October 2011
Targeting Angiogenesis
Researching Two Approaches to Imaging Blood-Vessel Growth
By Timothy W. Boden, CMPE
Radiology Today
Vol. 12 No. 10 P. 37
Two molecular agents designed to image angiogenesis—the rapid proliferation of blood vessels typically associated with malignant tumor development—may provide new cancer management tools. The imaging agents each employ specific biomarkers to detect proteins that consistently accompany rapid blood-vessel growth.
Results from a study at Stanford University Medical Center may eventually provide clinicians with new tools for breast cancer management, according to Andrei Iagaru, MD, lead study author and an assistant professor of radiology and nuclear medicine at the medical center. The new imaging agent, 18F FPPRGD2, combines the medical isotope fluorine-18 (18F) with a protein biomarker that images the expression of αvβ3, a key integrin involved in angiogenesis. When injected, the investigational agent seeks out tissues in a state of angiogenesis, and then the fluorine isotope shows up on a PET scan.
“We believe that PET imaging with this agent could potentially provide earlier identification of patients with progressive cancers and give clinicians better information for determining whether a patient is an ideal candidate for aggressive therapy that could result in an improved prognosis,” Iagaru says.
The Stanford study recruited six female participants with breast cancer and imaged each of them twice within two weeks—once using the new agent and once with 18F FDG PET/CT, the standard agent for tracking glucose uptake. According to the study, PET imaging with 18F FPPRGD2 showed superior functionality for identifying angiogenesis in breast tissue, with strong uptake and distribution in both primary cancers and metastatic lesions.
Researchers hope additional studies designed for further evaluation will confirm 18F FPPRGD2’s effectiveness for targeting breast tumor angiogenesis, eventually leading to its clinical availability for patients diagnosed with breast cancer. Iagaru identifies the study’s uniqueness in pursuing new tools for cancer staging that could improve patient treatment planning—”particularly by identifying patients who should receive angiogenesis treatment.”
Targeting Solid Tumors
In separate work, researchers at the University of Wisconsin-Madison’s School of Medicine and Public Health are pursuing another method for tracking angiogenesis. The Wisconsin team conducted a preclinical study aimed at using PET to image the expression of endoglin, or CD105, a naturally occurring glycoprotein on cell surfaces. Above-normal expression is associated with poor prognosis in more than 10 solid tumor types.

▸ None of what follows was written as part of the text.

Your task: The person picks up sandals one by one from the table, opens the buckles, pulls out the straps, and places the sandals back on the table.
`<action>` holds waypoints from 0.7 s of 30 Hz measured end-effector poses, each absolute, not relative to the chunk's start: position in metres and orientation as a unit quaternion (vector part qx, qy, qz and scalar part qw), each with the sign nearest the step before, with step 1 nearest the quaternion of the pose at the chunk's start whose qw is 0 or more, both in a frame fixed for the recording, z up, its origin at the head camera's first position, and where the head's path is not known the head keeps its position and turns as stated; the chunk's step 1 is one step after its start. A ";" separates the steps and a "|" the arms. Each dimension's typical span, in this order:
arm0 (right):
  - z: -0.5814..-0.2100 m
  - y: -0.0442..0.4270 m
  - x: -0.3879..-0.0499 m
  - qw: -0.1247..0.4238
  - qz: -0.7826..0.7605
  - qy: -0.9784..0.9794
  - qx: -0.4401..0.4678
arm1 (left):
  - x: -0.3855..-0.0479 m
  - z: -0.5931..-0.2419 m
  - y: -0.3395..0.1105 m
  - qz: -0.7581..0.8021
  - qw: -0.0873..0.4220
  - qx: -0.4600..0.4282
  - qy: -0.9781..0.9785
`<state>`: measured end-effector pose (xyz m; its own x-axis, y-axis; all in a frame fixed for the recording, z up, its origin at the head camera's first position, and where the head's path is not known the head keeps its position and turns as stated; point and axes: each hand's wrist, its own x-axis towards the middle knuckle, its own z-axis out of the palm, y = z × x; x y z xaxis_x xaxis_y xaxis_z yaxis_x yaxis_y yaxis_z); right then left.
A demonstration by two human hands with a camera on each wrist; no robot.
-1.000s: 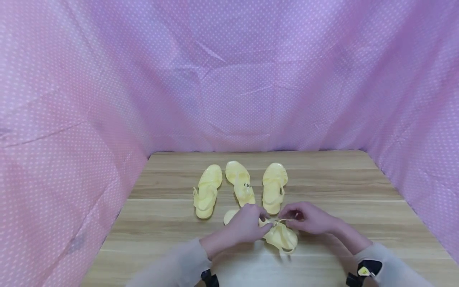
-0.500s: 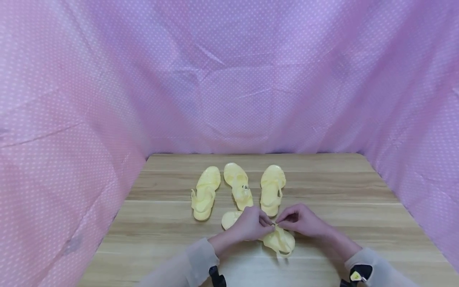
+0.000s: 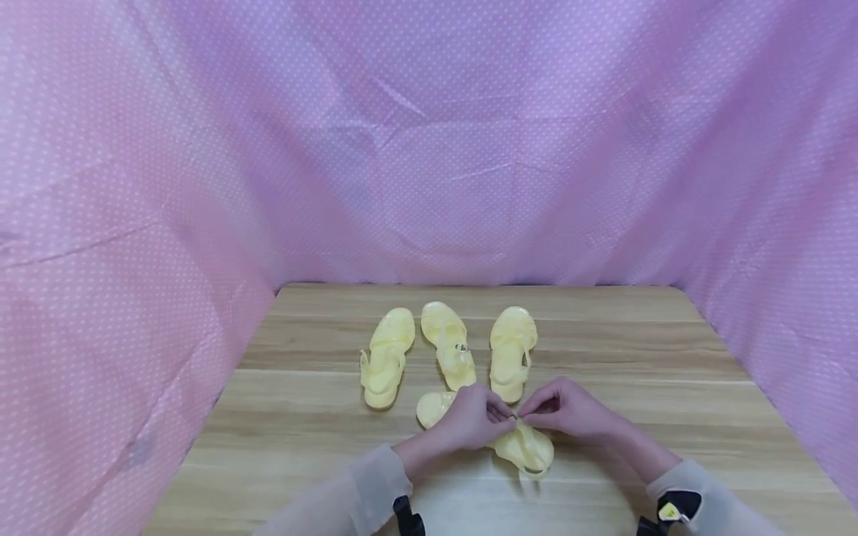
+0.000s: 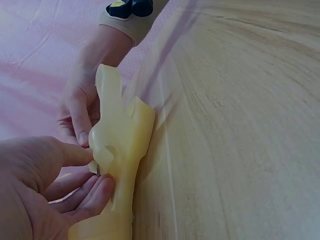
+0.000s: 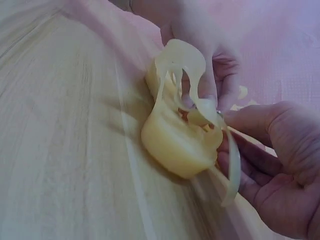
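A pale yellow jelly sandal (image 3: 526,451) lies crosswise near the front of the table, its toe to the left and heel to the right. My left hand (image 3: 468,420) covers its middle, and the thumb and fingers pinch it around a small metal buckle (image 4: 97,171). From the other side my right hand (image 3: 566,408) pinches the ankle strap (image 5: 234,167) beside that buckle. The strap's loose end hangs down past the right fingers in the right wrist view. Both sets of fingertips nearly meet; how far the strap goes through the buckle is hidden.
Behind the hands lie three more yellow sandals: a left one (image 3: 387,359), a middle one (image 3: 447,342) with a metal buckle showing, and a right one (image 3: 513,353). They rest on a wood-grain table (image 3: 637,335). Pink dotted cloth (image 3: 429,186) hangs around its back and sides.
The right hand has moved slightly left, bringing its fingertips close to the left hand's at the buckle. The strap end visible between the hands earlier is now mostly covered. The other sandals stay put.
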<state>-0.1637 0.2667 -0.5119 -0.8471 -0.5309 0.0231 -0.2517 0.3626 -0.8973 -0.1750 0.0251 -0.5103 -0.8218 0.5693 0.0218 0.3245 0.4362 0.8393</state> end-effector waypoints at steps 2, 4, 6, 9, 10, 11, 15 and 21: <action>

Pathologists evaluate tumor angiogenesis with a process called microvessel density analysis on tumor tissues obtained by biopsy or surgical removal. Clinicians stain CD105 in those specimens to measure the amount of vascular proliferation. The preliminary data from this study raise hopes for noninvasive imaging of CD105 expression using PET.
The research team used the medical isotope copper-64 (64Cu) to label an antibody called TRC105, which is currently being studied in a U.S. multicenter phase 1 human study. TRC105 binds to CD105. This study demonstrates 64Cu-DOTA-TRC105 as a highly effective PET imaging agent for gauging tumor angiogenesis. Results showed rapid and persistent CD105-targeted uptake by tumors in mice.
Weibo Cai, PhD, an assistant professor of radiology, medical physics, and biomedical engineering at the university believes that molecular imaging like this represents critical early steps in the emerging science of personalized medicine. The first practical application for tracking the overexpression of CD105 is certainly that of evaluating tumor-related angiogenesis, but other applications may be found for other disease states characterized by elevated angiogenesis—namely heart attack, stroke, and atherosclerosis. In fact, molecular imaging of this protein could eventually lead to expanded tools for detecting and treating any number of diseases characterized by enhanced angiogenesis.
— Timothy W. Boden, CMPE, is a freelance writer based in Starkville, Miss. He has spent 22 years in practice management as an administrator, consultant, journalist, and speaker.